The plan would have only maintained early childhood education spending at $3 million, while eviscerating the library, an institution that many see as a vital resource for literacy and child development. (Simons-Jones, the consultant, was involved in the campaign supporting the proposal, as part of a group called Yes For Children’s Success.)
Residents soundly rejected all three ballot measures that made up Cantrell’s plan during the December 2020 election.
Prior to the election, Cantrell said that if her proposal failed, there simply wouldn’t be any money to restore early childhood education from $1.5 million back to $3 million in 2021. However, after her proposal failed, the city did end up restoring the full $3 million.

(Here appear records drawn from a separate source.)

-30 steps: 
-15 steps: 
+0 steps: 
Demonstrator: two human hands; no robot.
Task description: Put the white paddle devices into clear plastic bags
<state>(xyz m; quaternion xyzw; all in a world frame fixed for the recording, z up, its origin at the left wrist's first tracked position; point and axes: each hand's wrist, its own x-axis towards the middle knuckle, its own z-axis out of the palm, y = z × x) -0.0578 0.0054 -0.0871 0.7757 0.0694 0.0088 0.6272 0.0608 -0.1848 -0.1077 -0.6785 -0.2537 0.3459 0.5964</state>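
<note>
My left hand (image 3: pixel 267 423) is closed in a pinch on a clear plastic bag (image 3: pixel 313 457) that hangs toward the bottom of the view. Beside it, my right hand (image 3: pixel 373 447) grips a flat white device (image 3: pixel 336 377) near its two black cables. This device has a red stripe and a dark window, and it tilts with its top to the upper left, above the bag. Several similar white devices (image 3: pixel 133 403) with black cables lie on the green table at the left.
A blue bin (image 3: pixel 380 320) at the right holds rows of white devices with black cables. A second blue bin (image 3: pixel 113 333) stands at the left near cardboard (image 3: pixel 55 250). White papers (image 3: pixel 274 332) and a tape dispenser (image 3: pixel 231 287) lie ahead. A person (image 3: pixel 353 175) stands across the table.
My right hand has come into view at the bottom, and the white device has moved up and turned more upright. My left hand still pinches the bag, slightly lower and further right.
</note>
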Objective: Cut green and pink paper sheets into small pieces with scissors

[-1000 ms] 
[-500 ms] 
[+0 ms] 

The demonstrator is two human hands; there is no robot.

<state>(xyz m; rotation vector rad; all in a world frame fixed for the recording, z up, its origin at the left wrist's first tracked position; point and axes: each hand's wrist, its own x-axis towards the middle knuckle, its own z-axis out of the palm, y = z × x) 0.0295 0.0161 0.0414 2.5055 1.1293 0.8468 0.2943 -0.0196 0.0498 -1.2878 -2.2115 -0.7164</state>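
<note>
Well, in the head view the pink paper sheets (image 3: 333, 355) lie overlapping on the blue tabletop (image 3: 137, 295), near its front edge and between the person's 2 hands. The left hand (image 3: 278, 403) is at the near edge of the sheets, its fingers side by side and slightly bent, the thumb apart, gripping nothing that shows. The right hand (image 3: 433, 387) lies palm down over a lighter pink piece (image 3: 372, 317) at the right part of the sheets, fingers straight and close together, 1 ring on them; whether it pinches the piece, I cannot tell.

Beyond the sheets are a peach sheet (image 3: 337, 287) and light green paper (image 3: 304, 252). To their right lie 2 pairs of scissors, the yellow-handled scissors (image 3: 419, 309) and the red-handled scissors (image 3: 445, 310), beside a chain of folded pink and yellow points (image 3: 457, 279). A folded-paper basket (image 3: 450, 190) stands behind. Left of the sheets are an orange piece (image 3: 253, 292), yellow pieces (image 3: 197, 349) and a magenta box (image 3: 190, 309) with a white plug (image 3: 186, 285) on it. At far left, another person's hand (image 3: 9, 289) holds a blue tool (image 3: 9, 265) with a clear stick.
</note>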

The $3 million a year the city currently spends doesn’t come close to filling the need. The city has said that there are roughly 7,000 at-risk kids in New Orleans in need of publicly funded early childhood education. The current $3 million in funding can only pay for 150 kids.
Annual tuition costs for one of these private programs is about $15,000 per year. It would therefore take $105 million in annual funding to pay for all those kids.
The new property tax is expected to bring in $21 million. That’s still too small to fill the entire need, but it’s still seven times larger than the current city investment, and proponents say it could pave the way for a more robust program.
Earlier this year, NOLA Public Schools officials had to convince council members to maintain $1.5 million in special Harrah’s Fund money to three specialized district programs rather than move the funding to other city priorities, including early childhood education.
Councilmembers, focusing on the district’s reserve budget, told district Superintendent Henderson Lewis Jr. not to count on the money next year. While a new millage would not directly compete with that Harrah’s Funding, if the council is focused on expanding early childhood seats even further the two could come into competition again.
District spokeswoman Taslin Alfonzo said the Orleans Parish School Board had not been asked to take a position on the proposed millage. In the past, the district has rebuffed requests to provide early childhood education funding to a city program, largely based on the fact that K-12 funding is specifically allocated by the state and federal for school-aged children.
School board members have generally supported expanded early childhood education but say they can’t fund it with K-12 dollars.
“High-quality early childhood education has shown to produce significant benefits that put students on track for success in school,” Alfonzo wrote. “NOLA Public Schools supports effective programs to extend early childhood education opportunities to as many children as possible in our community.”
The district’s only direct role in early childhood education is that they run the centralized enrollment system that helps place students in early childhood programs. Their charter schools do supervise some pre-k4 classes, for four-year-olds.
Demand is increasing for pre-kindergarten seats for four-year-olds, which are partially funded by state programs and can be housed in schools, district officials said at the board’s meeting this month.
Agenda for Children is the fiscal lead for pre-k 4 seats, district Chief Student and School Support Officer Shayla Guidry informed the board.
“We are the enrollment lead,” Guidry said, noting they also help coordinate Louisiana Department of Education funding requests.
“About 50 percent of our programs are requesting additional pre-k seats. That is very exciting,” Guidry said.
Board member Katie Baudouin asked what was keeping the district from expanding those seats.
“Are these requests based on available funding?” Baudouin asked.
“Yes. That’s my understanding,” Guidry said.
Lens Reporter Michael Isaac Stein contributed to this story.